Shares of Biogen (NASDAQ: BIIB) are down 30.4% in pre-open trading Monday after a Food and Drug Administration (FDA) advisory panel nearly unanimously voted against the company’s experimental Alzheimer’s disease therapy.

Biogen’s product received no votes in favor while 10 voted “no” and 1 was uncertain on the risk/benefit of the study.

“Biogen thanks the many patients and advocates who shared their personal thoughts and experience at today’s Advisory Committee meeting, reflecting the significant unmet need for a treatment for Alzheimer’s,” said Michel Vounatsos, Chief Executive Officer at Biogen.

“We appreciated the opportunity to share our data with the Advisory Committee, and we will continue to work with the FDA as it completes its review of our application.”

Following the vote and opinion from the advisory committee, analysts believe that is now “virtually impossible” to get an approval for the treatment.

BofA Securities Geoff Meacham downgraded BIIB to “Underperform” and slashed the price target to $240.00 per share from $360.00.

“We upgraded on Weds (from U/P to N) given the unqualified support of the agency, but now we now struggle how to envision a way the agency can salvage anything positive based on unequivocally negative AdComm,” Meacham said in today’s note.

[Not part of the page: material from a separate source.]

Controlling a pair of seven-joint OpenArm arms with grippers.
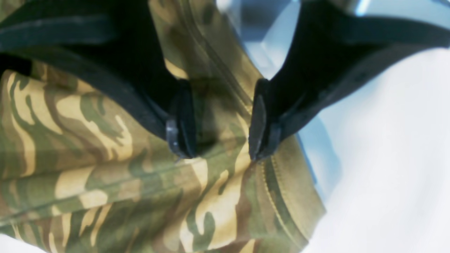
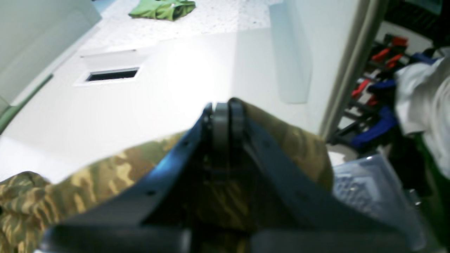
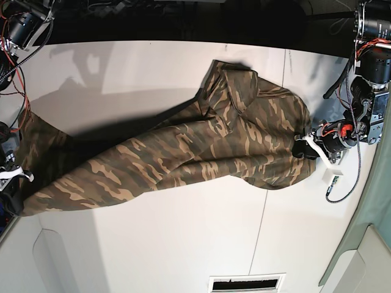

“We recognize instances where regulators have approved agents in direct contradiction to a negative panel (e.g., eteplirsen), but we think the political fallout here would be significant—and engender major payer pushback and physician uncertainty. Ultimately, we think Biogen is likely to perform another clinical study; we recognize the desire to maintain a confident stance, but the refusal to restart confirmatory studies seems ill conceived considering all the data issues.”

Similarly, Cowen analyst Phil Nadeau downgraded to “Market Perform” from “Outperform” and cut the price objective from $275.00 to $215.00.

“The discussion and subsequent votes were a resounding and near unanimous rebuke of aducanumab, BIIB and the FDA's clinical reviewers. FDA approval of aducanumab would now appear quite unlikely. Admittedly it is not impossible as the FDA clinical team clearly wanted aducanumab to be on the market and as the FDA is not bound to follow the Ad. Com.'s recommendation. Nonetheless, we think the FDA will probably not go against such a public and resounding rebuke, particularly given the internal disagreement,” Nadeau wrote in a note sent on Monday.